Writer’s note (31 March 2019): This piece was written when I was targeting STEM (Science, Technology, Engineering, and Math) women who were having dating troubles. Now I help all women who feel anxious and insecure in their relationships find peace. Learn more.
Many of you can agree with me when I say the great outdoors can be a wonderful classroom for racking up some dating skills. However, if you’re a skeptical millennial STEM woman, then let me make my case with a personal story.
At the time of writing this, I’ve been a SCUBA diver for over a year. Despite its costliness, it was one of the best decisions I’d ever made (kind of like investing in a dating coach). I wanted to improve my quality of life by learning a new skill and going on an adventure unda the sea.
After learning to breathe underwater and exploring a world vastly different from the one we know on land–with brightly colored fish, beautiful kelp forests, and boisterous blue water–I felt free and knew, just knew, that I had to convince my boyfriend and fellow adventurer Phillip to get certified.
After some pushing, he got certified, and we were able to embark on our first dive together as a couple. And it was somewhat disastrous.
Losing Each Other Underwater
We had a rough plan for where we were going to go once we were in the water. After jumping off the charter boat, we first snorkeled to a remote location away from the boat. Then, before I knew it, Phillip, an excited SCUBA fledgling, descended into the water without me. (You’re supposed to wait till you’ve both communicated you’re ready.)
I scrambled to descend and reach the sea floor with him. Once I reached the bottom, he started heading off into the poorly visible Santa Catalina Island waters. The visibility was bad enough that we could see only about 10 to 15 feet in front of us, so I was in a haste to keep up with him, using more air in my tank than if we had been swimming at a steadier pace. I tried signaling him to slow down, but he was too excited to pay attention.
At some point, I lost him in the distance. I was all alone in the current, looking for any trace of blue fins on the silhouette of a 6’3” man.
Well, when you lose your dive buddy, you’re supposed to look around for a minute and then reunite at the surface. So, I looked around with no luck. I had to ascend.
Floating at the surface like a human buoy, I waited and waited and waited for Phillip to reappear. Several minutes had gone by, and nothing. The foamy water moved up and down and the boat floated behind me, ready to take action if we lost a diver.
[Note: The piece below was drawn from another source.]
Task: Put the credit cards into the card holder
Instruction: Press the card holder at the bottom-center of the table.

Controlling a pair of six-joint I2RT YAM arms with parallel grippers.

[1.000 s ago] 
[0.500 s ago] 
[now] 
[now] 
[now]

I was visibly calm, but I couldn’t help but wonder: “What is he doing down there? Did he notice that I wasn’t behind him anymore? Is he okay? Is he looking for me? Is he too busy chasing fish like a dog chases squirrels?”
Just when I started to really worry, he materialized.
“What happened?” I asked him.
“I thought you were still behind me,” he said.
So, what did I learn in this intense episode? Well, as it is for just about anything with a learning curve, no matter what dating stage you’re in, sometimes you need to return to the basics after figuring out what the actual fuck just happened and how you can minimize the chances of it happening again.
Here’s a refresher course:
Lesson 1: Communicate & manage expectations
No longer was a “rough” diving plan enough, as that could leave too many things open in a setting where sign language is the best way to communicate. No longer was I to shrug off what just happened and hope it’d get better during our next diving trip, expecting Phillip would read my mind. No, I needed to communicate what I needed out of that situation, which included a solid plan, being on the same page about everything, and looking out for each other. I used “I” statements (“I felt…when you…”) when I explained this to him. Had I decided not to speak up, I would have had to expect a similar outcome. Better out than in!
Lesson 2: Figure out what works for you & your partner
This part is cheesy. After remembering that we swim at vastly different speeds, and knowing that divers need to breathe steadily to maintain their air supply, we decided to hold hands to stick together. This helped him slow down, helped us both conserve our air, and allowed us to notice the little things, like marine worms and plant patterns. We enjoyed diving together all over again. (Dating is supposed to be fun, after all!)
Lesson 3: Trust your gut
If something feels off, trust that feeling and run with it. I felt uncomfortably rushed and could have said nothing afterward, but it also didn’t feel right to ignore an opportunity to make things better between us. By trusting my gut and communicating my feelings without blaming him for anything, we uncovered new truths about each other and developed a system for exploring together.
Bonus: Look at problems as opportunities
As I wrote in a previous blog post, according to a unique attitudinal assessment that I’m certified to administer for your dating needs, I measure strongly as an opportunist. This can mean that I’m easily able to make lemonade out of a seemingly “bad” situation. When Phillip and I went SCUBA diving, I was able to work with him to turn a diving nightmare into a relationship boost.
I encourage you to tap into your inner opportunist and make tons and tons of delicious dating lemonade when the going gets seemingly rough.